5,6 The primary source of information for both these databases and our study is OMIM. Our study primarily focused on analyzing the phenotype features for ocular diseases and linking the ocular and systemic annotations per disease, and identifying diseases that share individual ocular and systemic features. Our analysis intends to provide an insight of certain phenotypically similar disorders that share phenotype features such as Noonan syndrome (
Supplementary Table S1). Studying phenotypic similarities is of great importance as it can reveal groups of genes in pathways or biochemical modules in which dysfunction could lead to similar phenotypic consequences.
12
Precise clinical observation defines the strength of phenotype clustering. One of the limitations of this study is the potential incompleteness of the phenotypic data available. The database OMIM describes the majority of human Mendelian syndromes in detail; however, computational analysis of the data contained in OMIM has so far been difficult due to the lack of a controlled vocabulary. A database containing phenotype annotation on all the organ systems and a more sturdy disease catalog would provide more powerful analyses. The association between the disease, gene, and phenotype could be established at the pathophysiological level when the gene expression analyses would be available for different components/tissues in the eye, lack of which prevented us from including them in these analyses.
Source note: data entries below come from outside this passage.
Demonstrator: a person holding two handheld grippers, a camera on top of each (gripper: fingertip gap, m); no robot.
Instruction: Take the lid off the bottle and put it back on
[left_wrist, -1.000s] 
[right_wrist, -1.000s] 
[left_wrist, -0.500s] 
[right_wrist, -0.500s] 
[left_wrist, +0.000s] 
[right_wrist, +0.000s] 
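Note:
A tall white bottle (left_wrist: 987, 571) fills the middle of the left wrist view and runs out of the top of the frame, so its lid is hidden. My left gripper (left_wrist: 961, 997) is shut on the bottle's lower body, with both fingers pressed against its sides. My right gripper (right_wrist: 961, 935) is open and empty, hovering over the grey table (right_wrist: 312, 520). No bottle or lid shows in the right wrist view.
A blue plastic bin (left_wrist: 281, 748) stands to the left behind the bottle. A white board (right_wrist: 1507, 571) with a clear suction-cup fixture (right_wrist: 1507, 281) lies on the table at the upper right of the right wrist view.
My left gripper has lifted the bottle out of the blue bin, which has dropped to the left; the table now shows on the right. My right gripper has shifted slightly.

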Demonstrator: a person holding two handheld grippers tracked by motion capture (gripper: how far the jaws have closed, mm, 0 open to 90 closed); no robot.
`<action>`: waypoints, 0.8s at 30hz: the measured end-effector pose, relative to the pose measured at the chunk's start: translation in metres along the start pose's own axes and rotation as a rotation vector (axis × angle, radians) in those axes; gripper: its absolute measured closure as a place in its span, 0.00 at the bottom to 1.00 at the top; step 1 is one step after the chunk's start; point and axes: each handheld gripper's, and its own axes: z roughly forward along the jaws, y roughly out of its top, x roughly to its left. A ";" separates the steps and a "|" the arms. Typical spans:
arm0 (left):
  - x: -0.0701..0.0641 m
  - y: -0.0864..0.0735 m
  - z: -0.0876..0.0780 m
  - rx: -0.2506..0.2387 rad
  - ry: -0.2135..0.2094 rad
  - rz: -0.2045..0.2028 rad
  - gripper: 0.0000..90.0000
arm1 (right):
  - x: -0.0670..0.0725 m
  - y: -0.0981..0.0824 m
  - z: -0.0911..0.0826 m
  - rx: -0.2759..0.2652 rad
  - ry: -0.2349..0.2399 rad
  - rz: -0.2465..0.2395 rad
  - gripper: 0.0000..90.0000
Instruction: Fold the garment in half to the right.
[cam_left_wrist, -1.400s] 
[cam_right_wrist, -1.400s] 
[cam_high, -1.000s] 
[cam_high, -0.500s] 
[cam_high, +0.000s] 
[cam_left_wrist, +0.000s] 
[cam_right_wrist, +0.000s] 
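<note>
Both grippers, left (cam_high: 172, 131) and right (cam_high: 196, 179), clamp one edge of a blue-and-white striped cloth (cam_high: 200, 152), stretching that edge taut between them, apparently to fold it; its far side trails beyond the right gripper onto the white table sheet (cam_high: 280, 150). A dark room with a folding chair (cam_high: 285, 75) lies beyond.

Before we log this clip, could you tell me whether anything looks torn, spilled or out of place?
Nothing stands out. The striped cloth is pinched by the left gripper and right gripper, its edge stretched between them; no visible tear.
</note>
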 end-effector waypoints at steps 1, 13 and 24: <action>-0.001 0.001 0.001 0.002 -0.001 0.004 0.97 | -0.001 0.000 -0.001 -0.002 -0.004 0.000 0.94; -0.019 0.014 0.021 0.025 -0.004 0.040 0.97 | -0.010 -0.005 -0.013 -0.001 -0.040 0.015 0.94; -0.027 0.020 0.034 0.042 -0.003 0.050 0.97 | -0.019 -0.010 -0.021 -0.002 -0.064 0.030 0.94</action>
Therefore, we attempted to form categories and minimize feature deconstruction to reduce the inaccurate observations and bias in phenotypes reported in clinics for ocular diseases.
Phenotype deconvolution is an effective approach to explore and catalog relationships among human diseases through underlying features. This approach could be applicable to all diseases related to any organ. Furthermore, relationships among the phenotype, genotype, and feature spaces can introduce layout about biological mechanisms genetically linked to human disease.